Exercise data |
***
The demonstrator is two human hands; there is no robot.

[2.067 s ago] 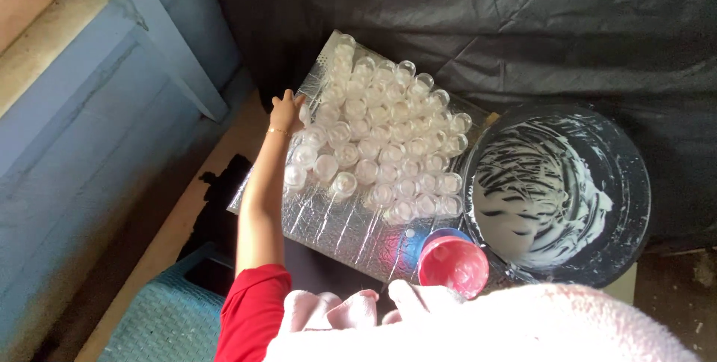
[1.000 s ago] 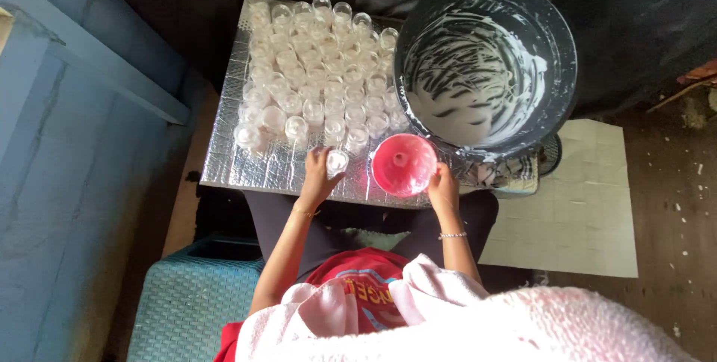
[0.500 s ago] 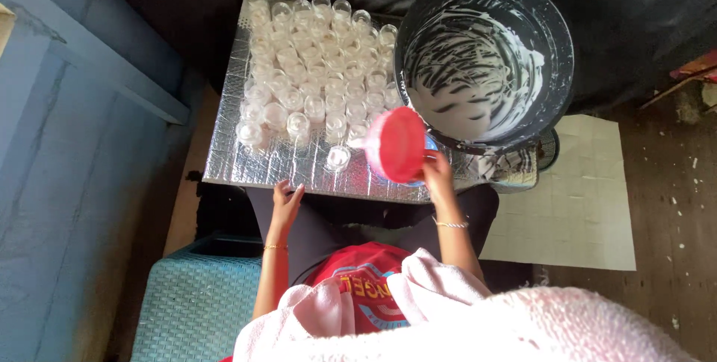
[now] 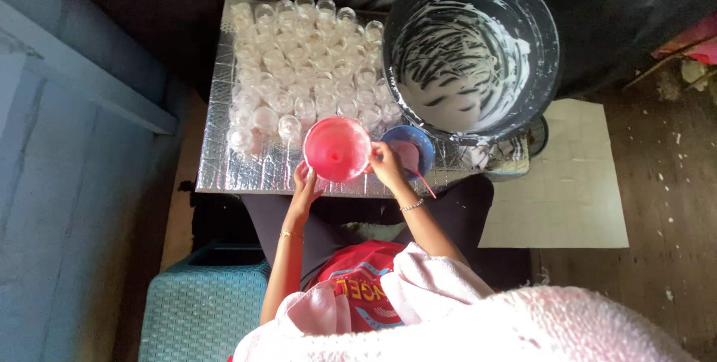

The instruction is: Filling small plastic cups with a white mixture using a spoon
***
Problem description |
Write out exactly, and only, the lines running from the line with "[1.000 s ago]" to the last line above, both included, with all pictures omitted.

Answer for this exercise |
[1.000 s ago] 
[0.500 s ago] 
[now] 

The instruction is: Filling small plastic cups with a white mixture using a spoon

With this, the exercise is done.